--- Goal of the exercise ---
Word for word, set down every record that appears below.

### Data ###

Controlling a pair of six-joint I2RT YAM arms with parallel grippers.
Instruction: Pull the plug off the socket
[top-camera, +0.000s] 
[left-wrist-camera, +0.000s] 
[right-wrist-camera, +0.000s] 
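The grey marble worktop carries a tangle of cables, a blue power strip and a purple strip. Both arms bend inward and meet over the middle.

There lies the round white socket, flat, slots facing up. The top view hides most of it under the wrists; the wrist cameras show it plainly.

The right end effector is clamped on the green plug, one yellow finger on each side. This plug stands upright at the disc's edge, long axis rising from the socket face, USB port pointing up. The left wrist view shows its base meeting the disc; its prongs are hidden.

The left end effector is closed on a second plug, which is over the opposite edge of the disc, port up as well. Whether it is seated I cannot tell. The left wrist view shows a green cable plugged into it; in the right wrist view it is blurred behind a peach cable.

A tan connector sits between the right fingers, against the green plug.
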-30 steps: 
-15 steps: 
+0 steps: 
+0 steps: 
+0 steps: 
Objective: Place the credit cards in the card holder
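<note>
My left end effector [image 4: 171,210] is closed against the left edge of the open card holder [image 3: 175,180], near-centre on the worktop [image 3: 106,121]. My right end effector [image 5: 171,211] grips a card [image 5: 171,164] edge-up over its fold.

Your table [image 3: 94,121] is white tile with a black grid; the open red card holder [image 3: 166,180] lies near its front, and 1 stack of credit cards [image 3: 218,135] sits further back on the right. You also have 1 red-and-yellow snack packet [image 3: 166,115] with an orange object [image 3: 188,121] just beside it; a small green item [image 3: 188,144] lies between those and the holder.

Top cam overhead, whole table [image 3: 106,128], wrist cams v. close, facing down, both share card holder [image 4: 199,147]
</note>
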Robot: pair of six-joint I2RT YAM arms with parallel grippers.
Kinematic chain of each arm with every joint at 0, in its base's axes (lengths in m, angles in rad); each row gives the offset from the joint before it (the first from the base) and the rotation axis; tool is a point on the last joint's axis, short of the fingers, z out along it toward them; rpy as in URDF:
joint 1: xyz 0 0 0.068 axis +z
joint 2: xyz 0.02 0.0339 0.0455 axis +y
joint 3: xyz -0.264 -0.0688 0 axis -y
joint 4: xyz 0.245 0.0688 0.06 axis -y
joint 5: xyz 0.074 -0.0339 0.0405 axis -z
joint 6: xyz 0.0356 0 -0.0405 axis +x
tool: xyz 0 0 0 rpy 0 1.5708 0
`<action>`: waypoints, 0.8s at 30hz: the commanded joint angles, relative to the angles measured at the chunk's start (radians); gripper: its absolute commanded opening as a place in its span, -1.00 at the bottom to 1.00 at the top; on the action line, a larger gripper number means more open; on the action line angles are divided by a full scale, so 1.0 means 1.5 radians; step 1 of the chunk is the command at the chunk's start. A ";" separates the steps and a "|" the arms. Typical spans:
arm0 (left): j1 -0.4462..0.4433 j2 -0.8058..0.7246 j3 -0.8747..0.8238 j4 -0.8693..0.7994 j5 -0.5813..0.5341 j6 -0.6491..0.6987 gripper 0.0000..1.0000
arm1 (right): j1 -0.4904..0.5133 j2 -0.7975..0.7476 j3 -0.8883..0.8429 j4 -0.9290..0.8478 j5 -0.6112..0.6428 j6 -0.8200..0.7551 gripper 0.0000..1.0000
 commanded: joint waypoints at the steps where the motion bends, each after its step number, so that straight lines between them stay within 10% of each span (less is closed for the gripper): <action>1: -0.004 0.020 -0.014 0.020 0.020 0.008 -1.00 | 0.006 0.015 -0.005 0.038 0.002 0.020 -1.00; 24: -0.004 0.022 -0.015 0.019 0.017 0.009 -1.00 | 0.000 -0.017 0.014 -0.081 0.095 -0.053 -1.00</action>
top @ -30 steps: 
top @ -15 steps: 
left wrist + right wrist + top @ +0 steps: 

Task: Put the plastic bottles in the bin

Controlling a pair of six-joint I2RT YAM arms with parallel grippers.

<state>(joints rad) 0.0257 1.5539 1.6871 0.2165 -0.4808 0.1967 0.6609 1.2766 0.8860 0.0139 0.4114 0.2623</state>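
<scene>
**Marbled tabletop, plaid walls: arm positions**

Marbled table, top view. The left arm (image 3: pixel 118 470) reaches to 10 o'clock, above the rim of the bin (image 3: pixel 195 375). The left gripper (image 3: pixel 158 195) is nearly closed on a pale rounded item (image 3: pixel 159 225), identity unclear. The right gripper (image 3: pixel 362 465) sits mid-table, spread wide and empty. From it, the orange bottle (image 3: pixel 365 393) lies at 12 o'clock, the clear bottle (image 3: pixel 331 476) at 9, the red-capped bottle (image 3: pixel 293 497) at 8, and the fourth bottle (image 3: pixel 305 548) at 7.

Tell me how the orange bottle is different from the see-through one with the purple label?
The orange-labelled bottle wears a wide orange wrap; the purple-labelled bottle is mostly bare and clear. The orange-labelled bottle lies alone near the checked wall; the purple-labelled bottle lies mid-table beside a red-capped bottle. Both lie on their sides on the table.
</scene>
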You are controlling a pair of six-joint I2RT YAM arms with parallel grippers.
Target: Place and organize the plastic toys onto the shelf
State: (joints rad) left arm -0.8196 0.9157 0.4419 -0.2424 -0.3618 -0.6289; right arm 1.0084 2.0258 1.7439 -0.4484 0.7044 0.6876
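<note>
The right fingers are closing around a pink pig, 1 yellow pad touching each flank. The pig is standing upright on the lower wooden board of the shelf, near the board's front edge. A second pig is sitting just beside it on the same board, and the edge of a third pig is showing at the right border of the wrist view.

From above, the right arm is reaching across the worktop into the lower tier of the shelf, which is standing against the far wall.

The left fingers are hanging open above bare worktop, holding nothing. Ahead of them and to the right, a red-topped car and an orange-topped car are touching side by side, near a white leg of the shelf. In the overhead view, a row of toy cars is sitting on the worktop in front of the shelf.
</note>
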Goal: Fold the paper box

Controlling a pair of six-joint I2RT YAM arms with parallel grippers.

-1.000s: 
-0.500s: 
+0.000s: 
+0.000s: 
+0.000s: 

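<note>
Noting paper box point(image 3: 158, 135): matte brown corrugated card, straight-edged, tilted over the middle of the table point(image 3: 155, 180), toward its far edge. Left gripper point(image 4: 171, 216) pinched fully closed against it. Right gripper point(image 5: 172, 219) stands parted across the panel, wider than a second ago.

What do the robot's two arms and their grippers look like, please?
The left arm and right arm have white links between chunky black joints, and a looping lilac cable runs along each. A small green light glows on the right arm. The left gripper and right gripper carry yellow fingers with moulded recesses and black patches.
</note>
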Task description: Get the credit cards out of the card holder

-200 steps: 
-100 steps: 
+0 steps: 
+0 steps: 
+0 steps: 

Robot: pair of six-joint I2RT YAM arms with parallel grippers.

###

--- Solution below ---
Controlling a pair of six-joint I2RT YAM arms with parallel grippers.
Instruction: Pull the plug off the socket
[top-camera, +0.000s] 
[left-wrist-camera, +0.000s] 
[right-wrist-camera, +0.000s] 
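The grey marble worktop carries a tangle of cables, a blue power strip and a purple strip. Both arms bend inward and meet over the middle.

There lies the round white socket, flat, slots facing up. The top view hides most of it under the wrists; the wrist cameras show it plainly.

The right end effector is clamped on the green plug, one yellow finger on each side. This plug stands upright at the disc's edge, long axis rising from the socket face, USB port pointing up. The left wrist view shows its base meeting the disc; its prongs are hidden.

The left end effector is closed on a second plug, which is over the opposite edge of the disc, port up as well. Whether it is seated I cannot tell. The left wrist view shows a green cable plugged into it; in the right wrist view it is blurred behind a peach cable.

A tan connector sits between the right fingers, against the green plug.
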-30 steps: 
-15 steps: 
+0 steps: 
+0 steps: 
+0 steps: 
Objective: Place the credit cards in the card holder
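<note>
My left end effector [image 4: 171,210] is closed against the left edge of the open card holder [image 3: 175,180], near-centre on the worktop [image 3: 106,121]. My right end effector [image 5: 171,211] grips a card [image 5: 171,164] edge-up over its fold.

Your table [image 3: 94,121] is white tile with a black grid; the open red card holder [image 3: 166,180] lies near its front, and 1 stack of credit cards [image 3: 218,135] sits further back on the right. You also have 1 red-and-yellow snack packet [image 3: 166,115] with an orange object [image 3: 188,121] just beside it; a small green item [image 3: 188,144] lies between those and the holder.

Top cam overhead, whole table [image 3: 106,128], wrist cams v. close, facing down, both share card holder [image 4: 199,147]
</note>
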Robot: pair of six-joint I2RT YAM arms with parallel grippers.
Kinematic chain of each arm with every joint at 0, in its base's axes (lengths in m, angles in rad); each row gives the offset from the joint before it (the first from the base) and the rotation axis; tool is a point on the last joint's axis, short of the fingers, z out along it toward them; rpy as in URDF:
joint 1: xyz 0 0 0.068 axis +z
joint 2: xyz 0.02 0.0339 0.0455 axis +y
joint 3: xyz -0.264 -0.0688 0 axis -y
joint 4: xyz 0.245 0.0688 0.06 axis -y
joint 5: xyz 0.074 -0.0339 0.0405 axis -z
joint 6: xyz 0.0356 0 -0.0405 axis +x
tool: xyz 0 0 0 rpy 0 1.5708 0
`<action>`: waypoints, 0.8s at 30hz: the commanded joint angles, relative to the angles measured at the chunk's start (radians); gripper: its absolute commanded opening as a place in its span, -1.00 at the bottom to 1.00 at the top; on the action line, a larger gripper number means more open; on the action line angles are divided by a full scale, so 1.0 means 1.5 radians; step 1 of the chunk is the command at the chunk's start. A ";" separates the steps and a "|" the arms. Typical spans:
arm0 (left): j1 -0.4462..0.4433 j2 -0.8058..0.7246 j3 -0.8747..0.8238 j4 -0.8693..0.7994 j5 -0.5813..0.5341 j6 -0.6491..0.6987 gripper 0.0000..1.0000
arm1 (right): j1 -0.4904..0.5133 j2 -0.7975..0.7476 j3 -0.8883..0.8429 j4 -0.9290..0.8478 j5 -0.6112..0.6428 j6 -0.8200..0.7551 gripper 0.0000..1.0000
 commanded: joint waypoints at the steps where the motion bends, each after its step number, so that straight lines between them stay within 10% of each span (less is closed for the gripper): <action>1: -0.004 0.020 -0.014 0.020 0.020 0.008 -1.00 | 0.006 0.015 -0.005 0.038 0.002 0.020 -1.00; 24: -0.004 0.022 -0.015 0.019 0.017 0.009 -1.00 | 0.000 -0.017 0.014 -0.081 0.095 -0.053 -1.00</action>
top @ -30 steps: 
top @ -15 steps: 
left wrist + right wrist + top @ +0 steps: 

Task: Put the plastic bottles in the bin

Controlling a pair of six-joint I2RT YAM arms with parallel grippers.

<state>(joints rad) 0.0257 1.5539 1.6871 0.2165 -0.4808 0.1967 0.6609 1.2766 0.8860 0.0139 0.4114 0.2623</state>
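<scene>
**Marbled tabletop, plaid walls: arm positions**

Marbled table, top view. The left arm (image 3: pixel 118 470) reaches to 10 o'clock, above the rim of the bin (image 3: pixel 195 375). The left gripper (image 3: pixel 158 195) is nearly closed on a pale rounded item (image 3: pixel 159 225), identity unclear. The right gripper (image 3: pixel 362 465) sits mid-table, spread wide and empty. From it, the orange bottle (image 3: pixel 365 393) lies at 12 o'clock, the clear bottle (image 3: pixel 331 476) at 9, the red-capped bottle (image 3: pixel 293 497) at 8, and the fourth bottle (image 3: pixel 305 548) at 7.

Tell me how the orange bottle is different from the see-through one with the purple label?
The orange-labelled bottle wears a wide orange wrap; the purple-labelled bottle is mostly bare and clear. The orange-labelled bottle lies alone near the checked wall; the purple-labelled bottle lies mid-table beside a red-capped bottle. Both lie on their sides on the table.
</scene>
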You are controlling a pair of six-joint I2RT YAM arms with parallel grippers.
Target: Place and organize the plastic toys onto the shelf
State: (joints rad) left arm -0.8196 0.9157 0.4419 -0.2424 -0.3618 -0.6289; right arm 1.0084 2.0258 1.7439 -0.4484 0.7044 0.6876
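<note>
The right fingers are closing around a pink pig, 1 yellow pad touching each flank. The pig is standing upright on the lower wooden board of the shelf, near the board's front edge. A second pig is sitting just beside it on the same board, and the edge of a third pig is showing at the right border of the wrist view.

From above, the right arm is reaching across the worktop into the lower tier of the shelf, which is standing against the far wall.

The left fingers are hanging open above bare worktop, holding nothing. Ahead of them and to the right, a red-topped car and an orange-topped car are touching side by side, near a white leg of the shelf. In the overhead view, a row of toy cars is sitting on the worktop in front of the shelf.
</note>
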Goal: Fold the paper box

Controlling a pair of six-joint I2RT YAM arms with parallel grippers.

-1.000s: 
-0.500s: 
+0.000s: 
+0.000s: 
+0.000s: 

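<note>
Noting paper box point(image 3: 158, 135): matte brown corrugated card, straight-edged, tilted over the middle of the table point(image 3: 155, 180), toward its far edge. Left gripper point(image 4: 171, 216) pinched fully closed against it. Right gripper point(image 5: 172, 219) stands parted across the panel, wider than a second ago.

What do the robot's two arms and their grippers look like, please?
The left arm and right arm have white links between chunky black joints, and a looping lilac cable runs along each. A small green light glows on the right arm. The left gripper and right gripper carry yellow fingers with moulded recesses and black patches.
</note>
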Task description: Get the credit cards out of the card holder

-200 steps: 
-100 steps: 
+0 steps: 
+0 steps: 
+0 steps: 

Robot: pair of six-joint I2RT YAM arms with parallel grippers.

Nothing more remains to be done for this exercise.